**What is expected:** Your response should be the complete data, transcribed exactly.

**Data section:**
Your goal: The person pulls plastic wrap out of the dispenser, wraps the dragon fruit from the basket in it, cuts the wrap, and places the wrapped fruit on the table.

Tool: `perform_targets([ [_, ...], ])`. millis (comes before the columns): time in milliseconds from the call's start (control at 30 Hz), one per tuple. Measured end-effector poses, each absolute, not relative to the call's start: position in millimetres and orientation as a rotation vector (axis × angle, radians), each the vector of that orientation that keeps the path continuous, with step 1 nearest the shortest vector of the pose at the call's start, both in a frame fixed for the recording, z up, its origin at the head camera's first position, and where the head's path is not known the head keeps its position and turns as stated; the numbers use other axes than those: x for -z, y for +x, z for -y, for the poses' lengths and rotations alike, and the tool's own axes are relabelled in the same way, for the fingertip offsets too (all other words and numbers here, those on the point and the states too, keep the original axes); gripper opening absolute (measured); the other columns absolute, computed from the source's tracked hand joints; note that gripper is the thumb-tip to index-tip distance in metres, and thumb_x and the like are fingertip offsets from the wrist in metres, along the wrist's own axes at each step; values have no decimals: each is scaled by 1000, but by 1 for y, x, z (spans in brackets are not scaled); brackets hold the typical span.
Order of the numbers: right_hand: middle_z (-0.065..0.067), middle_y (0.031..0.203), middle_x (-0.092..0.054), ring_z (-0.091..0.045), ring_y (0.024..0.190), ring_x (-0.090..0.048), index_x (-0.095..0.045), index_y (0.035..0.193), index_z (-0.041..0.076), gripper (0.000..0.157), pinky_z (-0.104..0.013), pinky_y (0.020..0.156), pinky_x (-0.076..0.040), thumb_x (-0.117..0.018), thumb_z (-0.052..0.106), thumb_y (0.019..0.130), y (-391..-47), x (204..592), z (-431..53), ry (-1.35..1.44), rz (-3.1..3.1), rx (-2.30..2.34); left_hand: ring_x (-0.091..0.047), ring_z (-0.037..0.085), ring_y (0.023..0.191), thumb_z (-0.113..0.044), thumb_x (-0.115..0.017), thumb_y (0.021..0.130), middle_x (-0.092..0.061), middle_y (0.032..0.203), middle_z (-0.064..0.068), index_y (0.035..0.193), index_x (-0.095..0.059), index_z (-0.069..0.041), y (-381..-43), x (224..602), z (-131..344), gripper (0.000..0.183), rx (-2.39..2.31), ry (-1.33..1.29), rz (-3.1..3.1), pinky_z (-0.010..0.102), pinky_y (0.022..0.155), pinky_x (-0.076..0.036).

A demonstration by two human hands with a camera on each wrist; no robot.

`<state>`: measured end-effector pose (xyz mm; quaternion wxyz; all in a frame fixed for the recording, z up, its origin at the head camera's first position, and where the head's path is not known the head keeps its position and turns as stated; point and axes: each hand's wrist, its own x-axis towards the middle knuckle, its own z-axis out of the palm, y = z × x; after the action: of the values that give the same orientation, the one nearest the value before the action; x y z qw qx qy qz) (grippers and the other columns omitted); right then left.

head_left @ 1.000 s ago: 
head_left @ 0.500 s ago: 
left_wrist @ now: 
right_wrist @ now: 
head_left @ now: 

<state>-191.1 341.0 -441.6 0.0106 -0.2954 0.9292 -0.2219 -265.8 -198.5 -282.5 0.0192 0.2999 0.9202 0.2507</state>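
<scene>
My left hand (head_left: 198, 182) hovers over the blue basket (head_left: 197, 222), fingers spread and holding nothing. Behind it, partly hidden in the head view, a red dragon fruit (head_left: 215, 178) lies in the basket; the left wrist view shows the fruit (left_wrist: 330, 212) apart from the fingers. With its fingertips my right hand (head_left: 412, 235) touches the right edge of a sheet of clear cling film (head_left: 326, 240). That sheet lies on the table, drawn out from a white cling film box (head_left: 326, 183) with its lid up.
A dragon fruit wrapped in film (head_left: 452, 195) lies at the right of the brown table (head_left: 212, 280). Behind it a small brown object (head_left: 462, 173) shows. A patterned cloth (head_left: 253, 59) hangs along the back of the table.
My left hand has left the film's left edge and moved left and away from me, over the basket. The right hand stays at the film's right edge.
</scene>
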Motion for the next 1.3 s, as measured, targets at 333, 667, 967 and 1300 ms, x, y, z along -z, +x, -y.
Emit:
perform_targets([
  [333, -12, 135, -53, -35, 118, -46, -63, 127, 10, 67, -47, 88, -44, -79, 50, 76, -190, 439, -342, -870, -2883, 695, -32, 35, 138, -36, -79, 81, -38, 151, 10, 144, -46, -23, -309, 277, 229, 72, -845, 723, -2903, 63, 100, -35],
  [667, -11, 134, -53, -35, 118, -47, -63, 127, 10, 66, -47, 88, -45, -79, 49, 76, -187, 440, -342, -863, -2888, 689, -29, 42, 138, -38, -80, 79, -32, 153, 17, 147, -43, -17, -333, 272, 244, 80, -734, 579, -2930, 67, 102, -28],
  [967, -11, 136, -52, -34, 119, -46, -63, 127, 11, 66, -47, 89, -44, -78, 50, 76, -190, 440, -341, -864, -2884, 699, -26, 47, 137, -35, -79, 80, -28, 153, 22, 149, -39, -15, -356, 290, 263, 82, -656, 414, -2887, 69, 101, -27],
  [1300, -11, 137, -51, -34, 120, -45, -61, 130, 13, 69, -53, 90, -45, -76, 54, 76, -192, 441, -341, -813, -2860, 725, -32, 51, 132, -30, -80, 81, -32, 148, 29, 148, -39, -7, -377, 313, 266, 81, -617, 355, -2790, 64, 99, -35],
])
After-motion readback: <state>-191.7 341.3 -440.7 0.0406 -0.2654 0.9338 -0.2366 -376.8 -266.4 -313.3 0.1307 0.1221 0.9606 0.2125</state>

**Result:**
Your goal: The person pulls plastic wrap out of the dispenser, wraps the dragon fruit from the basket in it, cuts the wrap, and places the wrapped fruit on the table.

Tool: `perform_targets([ [_, ...], ])`. millis (comes before the columns): time in milliseconds from the call's start (control at 30 Hz), one per tuple. Measured end-effector poses, each absolute, not relative to the call's start: position in millimetres and orientation as a rotation vector (axis × angle, radians), each the vector of that orientation that keeps the path continuous, with step 1 nearest the shortest vector of the pose at the call's start, both in a frame fixed for the recording, z up, its origin at the head camera's first position, and where the head's path is not known the head keeps its position and turns as stated; the numbers use other axes than those: x for -z, y for +x, z for -y, for the poses' lengths and rotations alike, and the tool's own axes are relabelled in the same way, for the fingertip offsets too (all other words and numbers here, those on the point and the states too, keep the original axes); gripper opening absolute (measured); the other columns absolute, computed from the source's tracked hand joints; note that gripper is the thumb-tip to index-tip distance in metres, and thumb_x and the like are fingertip offsets from the wrist in metres, along the wrist's own axes at each step; values have no decimals: each is scaled by 1000, but by 1 for y, x, z (spans in brackets are not scaled); brackets hold the typical span.
Order of the numbers: right_hand: middle_z (-0.065..0.067), middle_y (0.031..0.203), middle_x (-0.092..0.054), ring_z (-0.091..0.045), ring_y (0.024..0.190), ring_x (-0.090..0.048), index_x (-0.095..0.045), index_y (0.035..0.193), index_z (-0.041..0.076), gripper (0.000..0.157), pinky_z (-0.104..0.013), pinky_y (0.020..0.156), pinky_x (-0.076..0.040), thumb_x (-0.117..0.018), thumb_z (-0.052..0.106), thumb_y (0.019..0.130), y (-391..-47), x (204..592), z (-431..53), ry (-1.35..1.44), rz (-3.1..3.1), rx (-2.30..2.34); left_hand: ring_x (-0.091..0.047), ring_z (-0.037..0.085), ring_y (0.023..0.191), thumb_z (-0.113..0.044), thumb_x (-0.115..0.017), thumb_y (0.021..0.130), middle_x (-0.092..0.061), middle_y (0.032..0.203), middle_z (-0.064..0.068), index_y (0.035..0.193), index_x (-0.095..0.059), index_z (-0.069..0.041), y (-381..-43), x (224..602), z (-131..344), gripper (0.000..0.183), rx (-2.39..2.31), ry (-1.33..1.29), rz (-3.1..3.1), pinky_z (-0.010..0.102), pinky_y (0.022..0.155), pinky_x (-0.076..0.036).

A demonstration by two human hands with a camera on each wrist; no robot.

`<state>`: measured end-effector pose (xyz mm; quaternion wxyz; all in a frame fixed for the recording, z up, its origin at the head camera's first position, and where the head's path is not known the head keeps its position and turns as stated; point and axes: each hand's wrist, its own x-axis towards the middle knuckle, its own z-axis out of the palm, y = z × x; after the action: of the values that give the same orientation, the one nearest the value before the action; x y z qw qx qy qz) (grippers and the other columns omitted); right then left.

head_left @ 1.000 s ago: 
head_left @ 0.500 s ago: 
left_wrist @ now: 
right_wrist @ now: 
head_left @ now: 

<state>-191.1 341.0 -441.6 0.0106 -0.2954 0.9292 -0.2219 -265.8 -198.5 -282.5 0.0192 0.2999 0.9202 0.2507</state>
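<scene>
My left hand (head_left: 198, 182) hovers over the blue basket (head_left: 197, 222), fingers spread and holding nothing. Behind it, partly hidden in the head view, a red dragon fruit (head_left: 215, 178) lies in the basket; the left wrist view shows the fruit (left_wrist: 330, 212) apart from the fingers. With its fingertips my right hand (head_left: 412, 235) touches the right edge of a sheet of clear cling film (head_left: 326, 240). That sheet lies on the table, drawn out from a white cling film box (head_left: 326, 183) with its lid up.
A dragon fruit wrapped in film (head_left: 452, 195) lies at the right of the brown table (head_left: 212, 280). Behind it a small brown object (head_left: 462, 173) shows. A patterned cloth (head_left: 253, 59) hangs along the back of the table.
My left hand has left the film's left edge and moved left and away from me, over the basket. The right hand stays at the film's right edge.
</scene>
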Motion for the next 1.3 s, as measured, targets at 333, 667, 967 and 1300 ms, x, y, z along -z, +x, -y.
Emit:
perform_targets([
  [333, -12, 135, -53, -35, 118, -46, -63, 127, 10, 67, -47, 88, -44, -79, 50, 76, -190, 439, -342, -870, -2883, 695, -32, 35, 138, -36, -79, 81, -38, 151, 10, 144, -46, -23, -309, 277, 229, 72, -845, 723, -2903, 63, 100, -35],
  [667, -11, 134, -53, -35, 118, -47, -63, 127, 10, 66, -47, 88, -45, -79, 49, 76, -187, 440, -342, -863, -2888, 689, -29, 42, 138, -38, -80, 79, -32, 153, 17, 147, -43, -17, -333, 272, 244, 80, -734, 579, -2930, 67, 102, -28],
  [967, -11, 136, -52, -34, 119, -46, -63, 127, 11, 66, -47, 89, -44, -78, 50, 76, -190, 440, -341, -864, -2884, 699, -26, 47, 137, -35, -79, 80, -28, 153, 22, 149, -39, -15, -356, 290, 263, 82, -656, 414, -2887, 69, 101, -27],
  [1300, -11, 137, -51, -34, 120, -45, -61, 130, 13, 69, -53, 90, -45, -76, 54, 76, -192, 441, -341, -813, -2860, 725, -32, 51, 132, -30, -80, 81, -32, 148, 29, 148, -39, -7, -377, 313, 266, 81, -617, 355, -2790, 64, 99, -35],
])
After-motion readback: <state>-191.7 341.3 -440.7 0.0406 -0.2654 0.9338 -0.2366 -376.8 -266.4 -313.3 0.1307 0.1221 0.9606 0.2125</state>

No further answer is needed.